Roger’s physical being is deteriorating, though his organic-chemist brain remains completely sharp. He’s the kind of guy who, when describing the problems that ALS causes with balance, doesn’t talk about trying to stand up so that his center of gravity is poised just so, but about his “center of mass.” He’s been engaged in furious research about ALS and has developed genuinely radical new theories of the etiology of ALS, publishing various papers, even as the disease takes his body out from underneath him, so to speak.

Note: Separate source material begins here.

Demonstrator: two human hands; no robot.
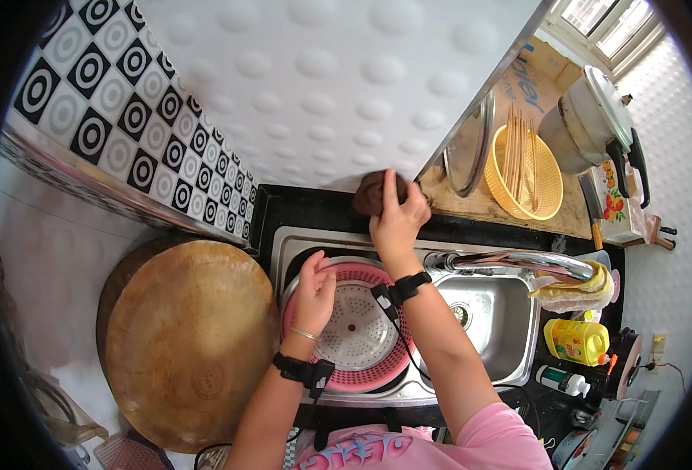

So we had dinner. A dinner party, sort of. Brooke is lying in the bed, but telling Roger that he’s been feeling pretty good and about the progress he’s made in wearing the trach cap for many hours a day, breathing just the way an ordinary person does, in and out through the nose and mouth. The cap makes the trach irrelevant, and makes it more likely that even this last small-size trach can be removed some day. Brooke’s trajectory is slowly upward; Roger’s is slowly downward, and they’ll cross at some future point, maybe in a couple of months, maybe longer, no one exactly knows what’s in store for Brooke or for Roger.
Roger and Brooke had done a lot of hiking many years ago, including the usual hair-raising mountain escapades.
“We’re brothers in adventure again,” Roger says to Brooke. The four of us, Roger, Jane, Brooke, and Peggy, discuss whether it would be more accurate to say, "We’re brothers in adversity." We talk about what it’s like to frame something as an adventure or as a disaster, even if it means death for one and permanent disability for the other. Even though eventual paralysis will take away even his facial muscles, Roger still has this wonderful, infectious smile. Brooke smiles his own wonderful smile too. They agree: “We’re brothers in adventure again.”